Bochdalek's hernia congenital posterolateral diaphragmatic hernia, with extrusion of bowel and other abdominal viscera into the thorax; due to failure of closure of the pleuroperitoneal hiatus.
cerebral hernia (hernia ce´rebri) protrusion of brain substance through a defect in the skull.
crural hernia femoral hernia.
diaphragmatic hernia see diaphragmatic hernia.
fat hernia hernial protrusion of peritoneal fat through the abdominal wall.
femoral hernia protrusion of a loop of intestine into the femoral canal, a tubular passageway that carries nerves and blood vessels to the thigh; this type occurs more often in women than in men. Called also crural hernia and femorocele.
hiatal hernia (hiatus hernia) protrusion of a structure, often a portion of the stomach, through the esophageal hiatus of the diaphragm; see diaphragmatic hernia.
Holthouse's hernia an inguinal hernia that has turned outward into the groin.
incarcerated hernia a hernia so occluded that it cannot be returned by manipulation; it may or may not become strangulated. Called also irreducible hernia.

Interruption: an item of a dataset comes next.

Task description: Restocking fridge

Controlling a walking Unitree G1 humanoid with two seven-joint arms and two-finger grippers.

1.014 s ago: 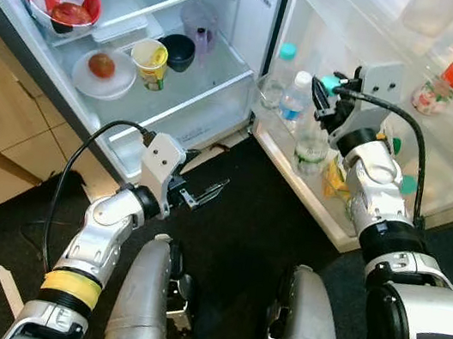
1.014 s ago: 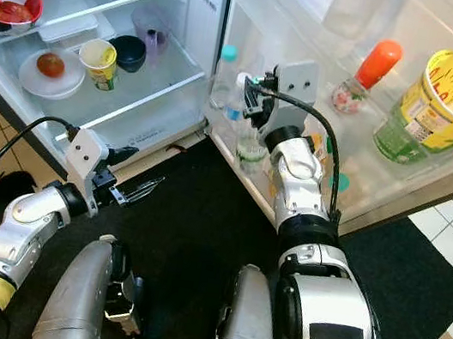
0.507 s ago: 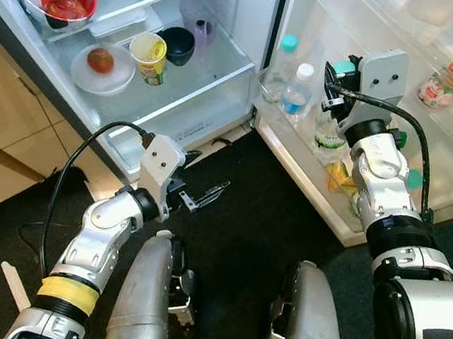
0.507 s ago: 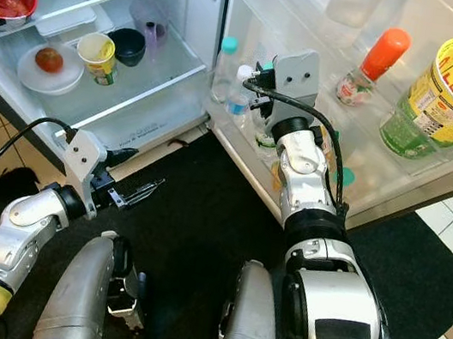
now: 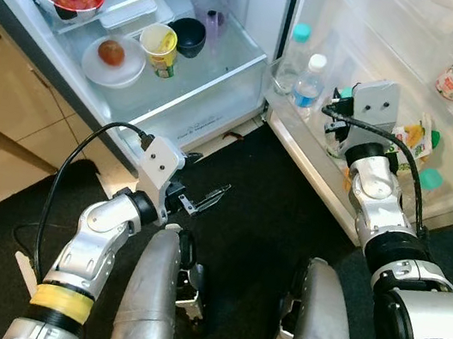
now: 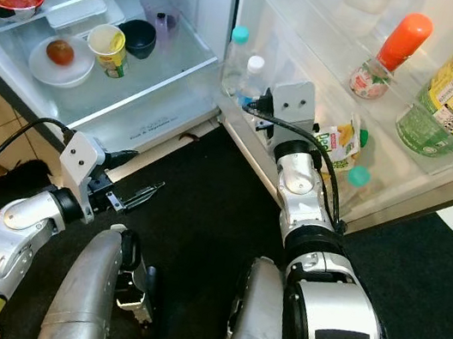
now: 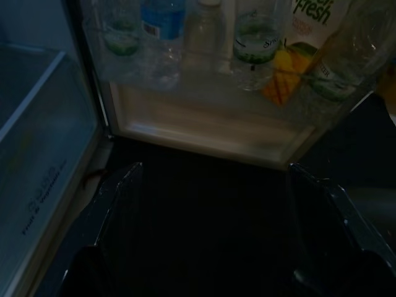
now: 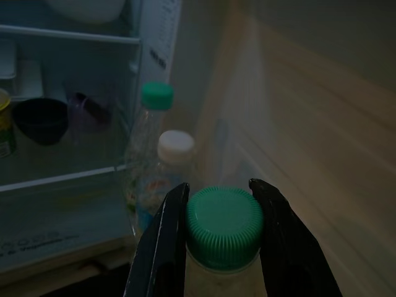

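right gripper point(image 8: 219, 204) clamps green-cap bottle point(image 8: 224, 226) in door shelf point(image 5: 315, 162) | 2 more bottles beside: teal-cap point(image 5: 294, 48), white-cap point(image 5: 309, 79) | left gripper point(image 5: 204, 201) wide, idle

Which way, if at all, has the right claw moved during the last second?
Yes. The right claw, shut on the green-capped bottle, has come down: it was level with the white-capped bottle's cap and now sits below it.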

incisional hernia hernia after operation at the site of the surgical incision, owing to improper healing or to excessive strain on the healing tissue; such strain may be caused by excessive muscular effort, such as that involved in lifting or severe coughing, or by obesity, which creates additional pressure on the weakened area.
inguinal hernia hernia occurring in the groin, or inguen, where the abdominal folds of flesh meet the thighs. It is often the result of increased pressure within the abdomen, whether due to lifting, coughing, straining, or accident. Inguinal hernia accounts for about 75 per cent of all hernias.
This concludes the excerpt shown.